- _EXERCISE_
In the material below, find the line containing "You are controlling" and the line containing "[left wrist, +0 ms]". Output those two lines and all lines between them exactly, without pictures.

-*-*-

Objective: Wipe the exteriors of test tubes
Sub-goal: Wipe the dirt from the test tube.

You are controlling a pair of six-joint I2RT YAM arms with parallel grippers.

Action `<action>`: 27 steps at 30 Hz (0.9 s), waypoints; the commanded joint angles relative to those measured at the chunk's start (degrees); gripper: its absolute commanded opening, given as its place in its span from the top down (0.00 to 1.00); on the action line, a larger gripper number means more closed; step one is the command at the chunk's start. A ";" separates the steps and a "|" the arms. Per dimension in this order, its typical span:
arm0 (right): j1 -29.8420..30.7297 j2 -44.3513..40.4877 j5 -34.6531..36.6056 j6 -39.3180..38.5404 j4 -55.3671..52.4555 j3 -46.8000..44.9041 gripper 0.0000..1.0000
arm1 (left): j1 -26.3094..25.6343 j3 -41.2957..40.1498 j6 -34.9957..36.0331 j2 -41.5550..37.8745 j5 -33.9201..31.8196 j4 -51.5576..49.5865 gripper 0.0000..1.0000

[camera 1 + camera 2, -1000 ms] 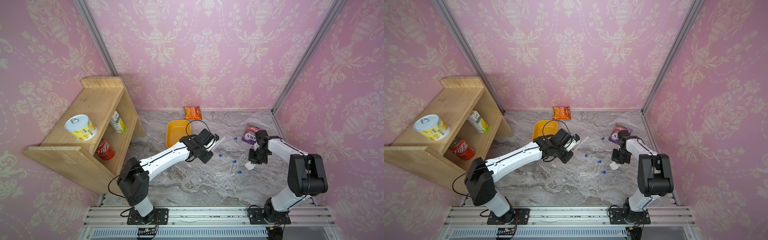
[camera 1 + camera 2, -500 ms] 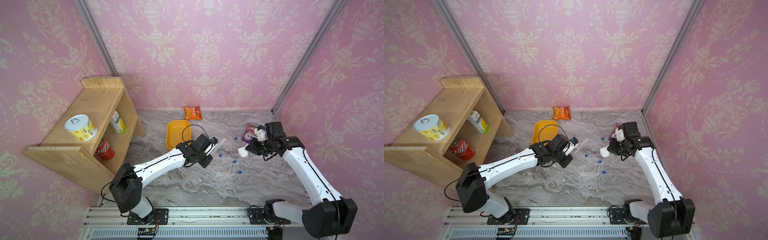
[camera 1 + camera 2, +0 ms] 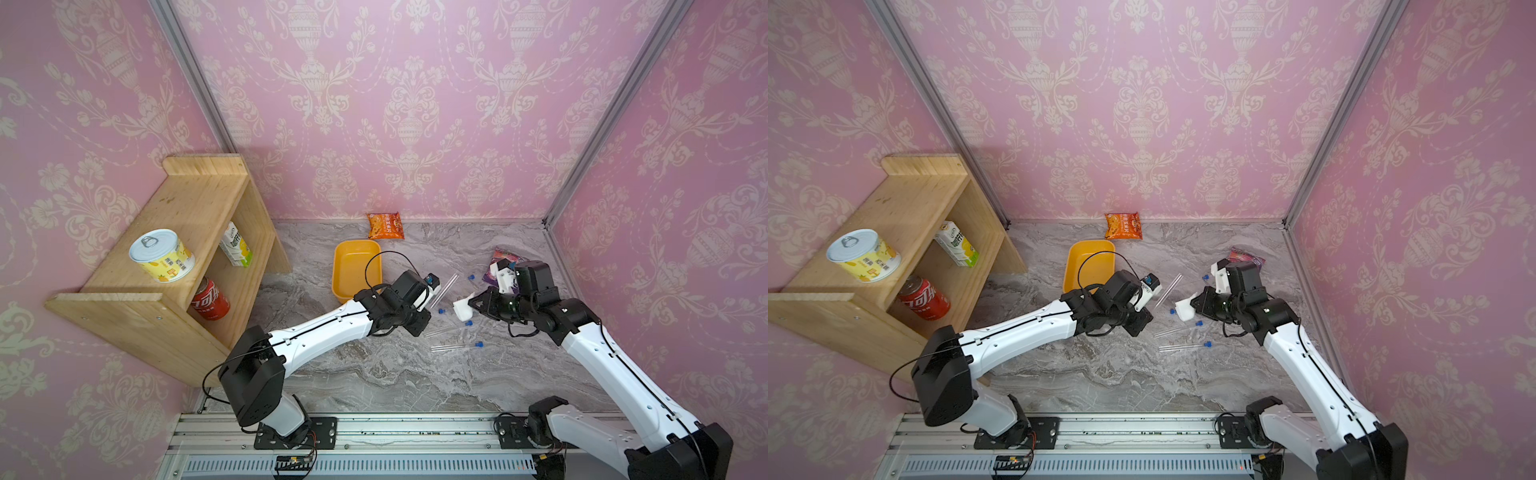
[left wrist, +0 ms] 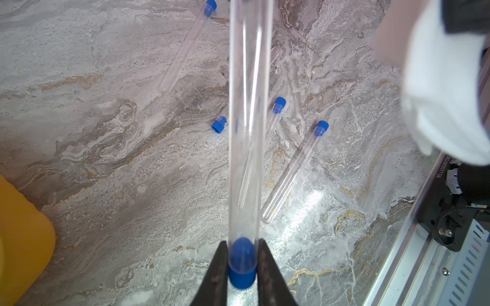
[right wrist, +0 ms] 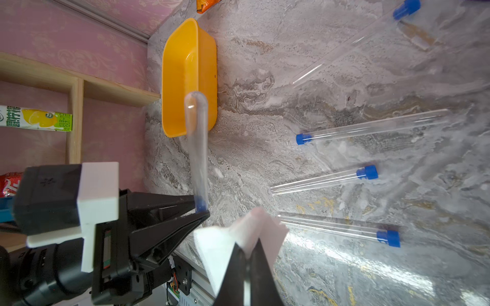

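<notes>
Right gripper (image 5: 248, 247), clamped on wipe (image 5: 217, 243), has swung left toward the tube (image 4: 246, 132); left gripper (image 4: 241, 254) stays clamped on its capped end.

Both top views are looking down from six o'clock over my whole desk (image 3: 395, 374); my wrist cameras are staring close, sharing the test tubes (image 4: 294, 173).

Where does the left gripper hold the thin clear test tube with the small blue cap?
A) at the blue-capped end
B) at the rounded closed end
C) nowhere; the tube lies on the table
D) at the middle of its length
A: in the left wrist view the left gripper presses its two black fingers on either side of the blue cap of the thin clear test tube.
</notes>
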 commanded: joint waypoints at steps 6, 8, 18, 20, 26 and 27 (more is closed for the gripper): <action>3.20 -2.99 1.98 5.97 12.25 -5.84 1.00 | -0.43 -1.05 -6.27 0.42 5.21 6.64 0.79; 3.66 -2.28 1.38 6.00 12.72 -6.02 1.00 | -0.43 -0.57 -6.67 1.21 5.82 6.51 0.79; 11.30 -0.61 14.74 -7.70 5.26 -0.64 1.00 | -0.44 1.19 -10.07 1.90 9.83 5.43 0.79; 12.32 -0.86 16.52 -9.79 4.69 -0.01 1.00 | -0.43 1.37 -10.37 1.71 10.45 4.82 0.79; 14.11 0.22 18.73 -14.48 3.69 1.31 1.00 | -0.43 2.17 -10.99 1.62 11.89 3.53 0.79; 14.33 0.47 18.96 -15.44 3.62 1.53 1.00 | -0.43 2.17 -11.11 1.49 12.15 3.38 0.79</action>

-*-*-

- _OUTPUT_
You are controlling a pair of six-joint I2RT YAM arms with parallel grippers.

Action `<action>`: 27 steps at 30 Hz (0.9 s), waypoints; the commanded joint angles relative to those measured at the chunk's start (degrees); gripper: its absolute commanded opening, given as its place in its span from the top down (0.00 to 1.00); on the action line, a larger gripper number means more closed; step one is the command at the chunk's start. A ";" separates the steps and a "|" the arms. Per dimension in this order, its typical span:
arm0 (right): j1 -29.8420..30.7297 j2 -44.3513..40.4877 j5 -34.6531..36.6056 j6 -39.3180..38.5404 j4 -55.3671..52.4555 j3 -46.8000..44.9041 gripper 0.0000..1.0000
arm1 (left): j1 -26.3094..25.6343 j3 -41.2957..40.1498 j6 -34.9957..36.0331 j2 -41.5550..37.8745 j5 -33.9201..31.8196 j4 -51.5576..49.5865 gripper 0.0000..1.0000

[camera 1 + camera 2, -1000 ms] 
[camera 1 + camera 2, -500 ms] 
[camera 1 + camera 2, +0 ms] 
[left wrist, +0 ms] 

This brings the exercise to completion.